Der einzige Lichtblick an diesem Abend war die Telefonkonferenz mit Molly und Jess, wo sie Dampf ablassen konnte. Ihre Freundinnen verstanden nur zu gut, warum sie ihre Mutter am liebsten auf den Mond geschossen hätte. Und auch ihrem Ärger über Jonathan Lichthangs eingebildete Art wurde die Spitze genommen, als Jeska sich herrlich über den verwöhnten Schnösel aufregte. Sie hatte sich gerade richtig in Rage geredet, als Luisa auch noch eröffnete, dass Sams Familie leider nichts mit dem englischen Geheimdienst zu tun hatte. Woraufhin Jeskas Redeflut sich zu einem wahren Wort-Tsunami steigerte.

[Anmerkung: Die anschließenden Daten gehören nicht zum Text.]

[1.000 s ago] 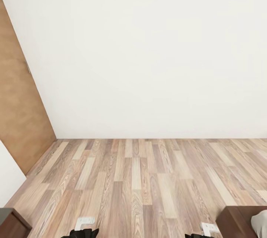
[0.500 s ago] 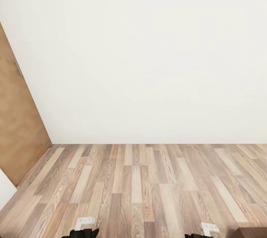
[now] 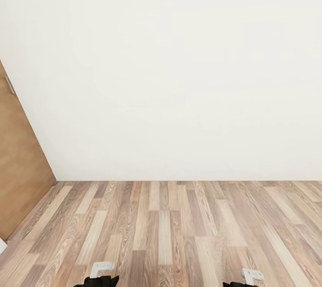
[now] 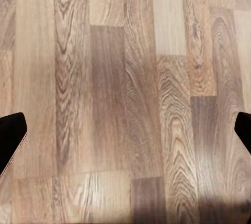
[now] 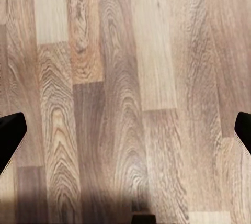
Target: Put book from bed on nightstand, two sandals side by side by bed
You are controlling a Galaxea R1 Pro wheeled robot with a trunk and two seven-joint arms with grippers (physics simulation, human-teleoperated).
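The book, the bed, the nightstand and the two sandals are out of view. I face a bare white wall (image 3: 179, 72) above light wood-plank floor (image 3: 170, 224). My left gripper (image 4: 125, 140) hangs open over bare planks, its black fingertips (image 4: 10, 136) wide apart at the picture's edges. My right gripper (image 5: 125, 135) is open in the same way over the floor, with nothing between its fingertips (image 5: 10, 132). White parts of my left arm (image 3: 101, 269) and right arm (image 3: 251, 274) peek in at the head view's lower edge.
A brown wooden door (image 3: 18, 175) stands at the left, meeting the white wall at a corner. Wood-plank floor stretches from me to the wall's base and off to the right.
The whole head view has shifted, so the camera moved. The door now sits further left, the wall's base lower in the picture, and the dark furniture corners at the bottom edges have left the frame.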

Kurz nachdem sie einige Zeit später den Fernseher ausgeschaltet und sich in ihrem Bett eingekuschelte hatte, vibrierte ihr Handy.
„Sam“, flüsterte Luisa und plötzlich war sie gar nicht mehr müde.
‚Hey Luisa‘, schrieb er, ‚können wir uns morgen etwas später treffen? Ich muss dienstags kochen. Könnte dann auch zu dir kommen. Greets, Sam‘
‚Klar. Kein Problem‘, tippte Luisa in ihr Handy ein, ‚Schreib mir, wann du kommst. Meine Adresse: Platanenallee 17.‘ Dass sie sowieso nichts Besseres vorhatte, weil ihre Mutter ihr den einzigen Lebenssinn genommen hatte, schrieb sie nicht in die SMS.
Sie drückte auf Senden und lächelte. Das kam ihr jedoch mit einem Male komisch vor und sie zwang ihre Mundwinkel wieder herab.
Sie versuchte krampfhaft an etwas anderes als an Sam zu denken, aber als sie in den Schlaf fiel, schlich er sich wieder zurück in ihren Kopf.